I am looking for the current wave from 1627 to complete above 1713, with an optimum target of 1745. Support remains at 1685, 1669, and then 1661.



Monday, September 16, 2013

Monday's Market 09/16/2013

It was another gap up open for the SPX, as the index moved above 1700 for the first time since early August. After moving up to 1703.74 after the open, the SPX pulled back to 1698.77, and then made one more push higher to 1704.95. After that the index moved steadily lower, dropping to 1695.15 before moving a bit higher into the close.


It still appears that the SPX is in a wave 5 from the 1627 low, with a target of 1745. I see wave 4 having completed last Thursday at 1681.96. From that point, it looks like the index completed a sequence this morning at 1703.74, and then formed a complex corrective wave into the afternoon low of 1695.15. This looks to be waves 1, and 2 of this 5th wave.

Support remains at 1685, 1669, and then 1651.

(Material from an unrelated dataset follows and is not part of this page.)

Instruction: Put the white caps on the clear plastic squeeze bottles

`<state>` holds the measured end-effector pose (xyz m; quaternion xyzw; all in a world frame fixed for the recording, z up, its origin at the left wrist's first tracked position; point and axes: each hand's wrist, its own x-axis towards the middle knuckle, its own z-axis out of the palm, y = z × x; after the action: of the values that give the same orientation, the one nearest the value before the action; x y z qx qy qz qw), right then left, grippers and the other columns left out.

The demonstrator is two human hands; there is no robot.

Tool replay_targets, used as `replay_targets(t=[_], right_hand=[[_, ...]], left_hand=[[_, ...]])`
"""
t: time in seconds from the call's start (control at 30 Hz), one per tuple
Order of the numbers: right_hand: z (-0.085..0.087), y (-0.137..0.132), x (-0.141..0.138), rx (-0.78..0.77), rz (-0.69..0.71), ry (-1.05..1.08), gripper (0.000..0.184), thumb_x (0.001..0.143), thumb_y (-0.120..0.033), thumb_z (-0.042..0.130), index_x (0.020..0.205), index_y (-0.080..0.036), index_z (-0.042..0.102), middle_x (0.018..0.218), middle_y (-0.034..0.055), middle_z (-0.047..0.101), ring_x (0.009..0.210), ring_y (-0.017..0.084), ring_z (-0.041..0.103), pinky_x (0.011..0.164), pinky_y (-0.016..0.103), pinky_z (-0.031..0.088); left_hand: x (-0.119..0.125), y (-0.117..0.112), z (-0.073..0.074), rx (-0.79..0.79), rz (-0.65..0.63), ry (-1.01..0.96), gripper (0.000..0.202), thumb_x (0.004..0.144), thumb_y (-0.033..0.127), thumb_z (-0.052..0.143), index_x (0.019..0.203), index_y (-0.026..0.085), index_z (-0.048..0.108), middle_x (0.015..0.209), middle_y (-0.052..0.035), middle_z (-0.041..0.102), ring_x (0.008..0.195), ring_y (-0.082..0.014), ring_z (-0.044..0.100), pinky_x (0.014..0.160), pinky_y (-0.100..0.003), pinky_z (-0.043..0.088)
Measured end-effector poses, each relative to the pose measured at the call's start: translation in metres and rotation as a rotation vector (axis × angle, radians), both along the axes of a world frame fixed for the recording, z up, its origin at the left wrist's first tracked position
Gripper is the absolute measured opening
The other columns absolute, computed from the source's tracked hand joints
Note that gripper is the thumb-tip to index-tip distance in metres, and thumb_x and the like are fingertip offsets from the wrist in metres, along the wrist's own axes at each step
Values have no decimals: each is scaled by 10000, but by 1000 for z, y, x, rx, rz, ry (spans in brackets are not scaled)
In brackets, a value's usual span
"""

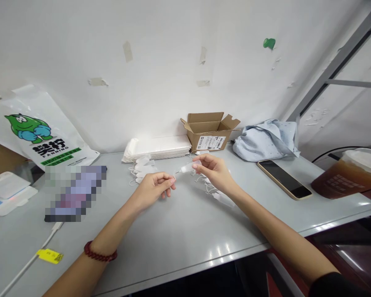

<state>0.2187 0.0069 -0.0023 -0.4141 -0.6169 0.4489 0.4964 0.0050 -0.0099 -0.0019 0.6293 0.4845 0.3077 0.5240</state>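
Observation:
Between the thumb and fingers of my right hand is a small translucent white tag-like piece with a thin string at its left end. My left hand is closed in a pinch just left of it, at the string's end; the string is too fine to follow fully. Left of my hands lies a bunch of similar white pieces with string loops. More such pieces lie under and beside my right forearm, partly hidden by it.
Behind my hands are a stack of white flat packs and an open cardboard box. A light blue cloth bag, a phone and a drink cup stand right. Left are a blurred device, a cable and a printed bag.

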Motion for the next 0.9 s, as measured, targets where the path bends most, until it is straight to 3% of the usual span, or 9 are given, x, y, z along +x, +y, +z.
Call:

Saturday, September 14, 2013

Weekend Outlook 09/14/2013

Last Friday, with the SPX at 1655, I targeted the 1680-1687 range as a possible battleground for the bulls and the bears. On Tuesday morning the index moved above 1680, and the remainder of the week was spent between 1678.29, and 1689.97. On Wednesday the SPX moved above 1687.18, the upper limit for my semi-inverted corrective wave scenario that would have targeted a move lower to below 1560. This means that it is most likely that the index will continue higher, likely taking out the 1709 all-time high.


This has been a trying week for bulls and bears alike, and it seems only fitting that the market should head into the weekend without a clear resolution. I am still looking for the market to move higher, but I would feel more confident if the SPX could clear this 1685 support zone with some authority. Nevertheless, the SPX has moved above what I consider a critical level, 1687, and the wave structure still supports a move higher.


From the 1627.47 low, the SPX completed a 5 wave sequence to 1641.18. From that point, it formed a semi-inverted corrective wave that terminated at 1628.05. It was at this point that I indicated the index was poised to make an extremely powerful move to the upside. This semi-inverted corrective wave turned out to be but the first wave of an extended inverted corrective wave that eventually completed at 1640.62. So from 1627.47 the SPX has completed a wave 1 at 1641.18, and a wave 2 at 1640.62. The next move higher was to 1664.83, and looks to be wave 3 from 1627. This was followed by another inverted corrective wave that completed wave 4 at 1681.96. This gives an optimal target of 1639 for wave 5, very close to my original 1645 target.

When the SPX moved off its 1560.33 low in late June, I set a target of 1776. This target came into question as the index pulled back off the 1709 high, and eventually found its way to 1627. In my post on 9/4/13, http://5wavemodel.blogspot.com/2013/09/wednesdays-market-09042013.html, I outlined a scenario where the SPX could still reach that target. This entails the index forming 5 waves from the 1560 low that would complete a sequence from 1074.77 at 1773. These waves would go something like 1709.24-1627.47-1745-1680-1773. Given the discussion above, this seems to be a likely scenario. This would not complete a sequence from the 666.79 low, so there should be at least one more move to the upside after that.

For the week ahead, I am looking for a continuation of the move higher from 1627, with a target of 1745. My current wave count requires the SPX do hold above 1682. A break of that level at this point and the index could correct further, with support at 1669, 1651, and then 1621.